Samsung Poised to Follow Apple with Smartphone Lease Option

by Matt Klassen on September 22, 2015

Earlier this month Apple moved a step closer to completely replacing your phone company, launching a phone leasing program designed to make it easier for users to constantly upgrade to the latest and greatest Apple products. While such instalment plans have already been introduced by the majority of carriers this last year, Apple was the first smartphone maker to bypass carriers altogether and offer its own upgrade strategy, but you just knew it wouldn’t be the last.

To that end, Samsung is reportedly poised to take yet another page out of Apple’s playbook, as the South Korean tech giant is planning to unveil its own lease program to US customers.

While so far Apple’s personalized offering is far more expensive than other such early upgrade options offered by carriers, look for Samsung to attempt to carve out a niche in the mobile lease market by driving its prices down, yet another way that the Korean company will ostensibly offer Apple products in a more affordable Android wrapping.

In its glitzy press event earlier this month, Apple unveiled its iPhone Upgrade program, along with upgrades to its smartphone and tablet line-ups.
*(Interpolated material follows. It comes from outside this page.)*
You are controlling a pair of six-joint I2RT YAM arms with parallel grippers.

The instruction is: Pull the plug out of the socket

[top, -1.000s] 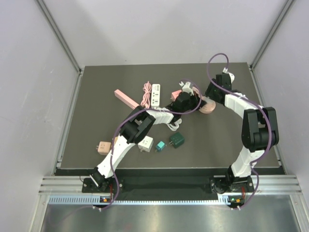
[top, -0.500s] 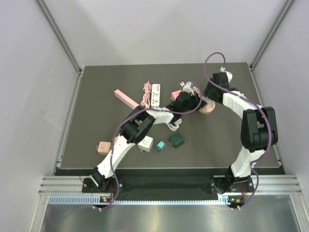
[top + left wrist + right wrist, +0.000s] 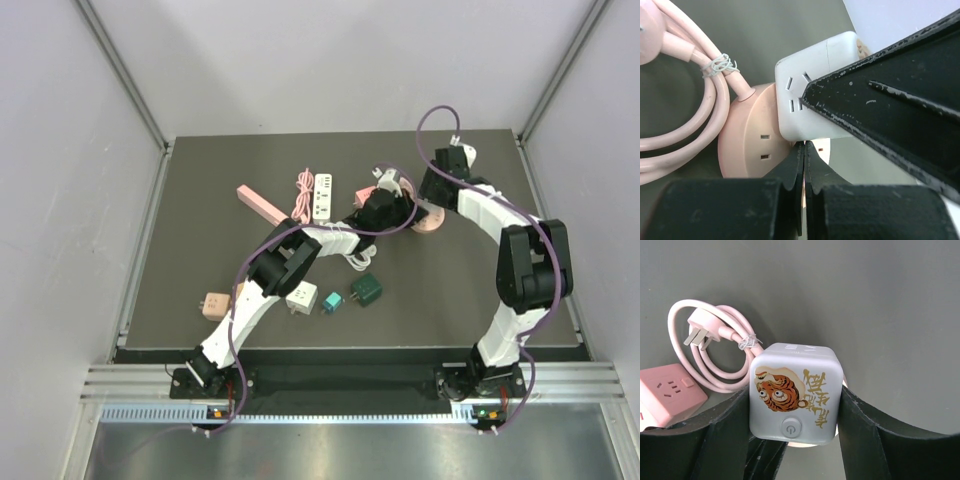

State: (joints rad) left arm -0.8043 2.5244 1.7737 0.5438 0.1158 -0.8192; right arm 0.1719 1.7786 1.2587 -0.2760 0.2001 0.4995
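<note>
The right end effector (image 3: pixel 795 407) is pinching the plug (image 3: pixel 796 390), a white cube bearing a tiger picture, gold lettering and a round power button. One black finger (image 3: pixel 725 425) is pressing on each side face. The plug is sitting on top of the socket (image 3: pixel 742 145), a round pink unit lying on the dark surface (image 3: pixel 200 230) toward the far side, between the two wrists. Whether the pins are seated or clear is not showing in any view.

The left end effector (image 3: pixel 804 150) is gripping nothing, its fingers pressed together with only a thin seam between them. The tips are pointing at the top face of the socket, just beside the plug's lower edge. Contact with the socket cannot be confirmed. In the left wrist view, a finger of the right end effector is crossing the upper right and covering part of the plug.

A pink cable (image 3: pixel 687 40), coiled and bound with a wire tie (image 3: pixel 719 64), is running out of the socket's side. Its pronged end (image 3: pixel 696 335) is lying flat on the surface. A pink square adapter (image 3: pixel 667 392) is lying just beside the coil.

Further out, a white power strip (image 3: pixel 323 197) and a pink bar (image 3: pixel 263 205) are lying to the left. A green cube (image 3: pixel 366 289), a small teal adapter (image 3: pixel 331 302), a white cube (image 3: pixel 302 298) and a peach cube (image 3: pixel 211 304) are lying nearer the arm bases, well apart from the socket.
</note>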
The upgrade program encourages consumers to switch out their smartphone with increasingly regularity, making it easy to trade-in last year’s model for this year’s slightly different iteration.

Not only that, but Apple’s direct offer also encourages users to bypass carriers entirely, driving more sales into the Apple Store instead of buying the phone through carriers. The program starts at $32/month over a two-year financing term, and allows consumers to get new iPhones every year, along with having access to Apple Care customer support service.

While the actual savings of such a leasing agreement are negligible (non-existent if customers stay perpetually locked into the program), the new direct to consumer leasing option threatens to shake up the entire mobile game, so it’s really a no-brainer that Samsung would have to make its presence felt as well.

Again, although Samsung has said nothing about its own pricing options, I would guess that like its Android phones, Samsung’s service will be significantly more affordable, along the lines of what we’re currently seeing from carriers.

All I really know is that like the days of iPhone exclusivity, Apple is once again calling the shots in the mobile market, ostensibly managing the traffic between consumers and carriers. While leasing is, in my mind, one of the biggest marketing scams perpetrated on consumers, it will reap great rewards, so again it’s really no surprise that Samsung (and likely other Android partners) are looking to quickly follow suit.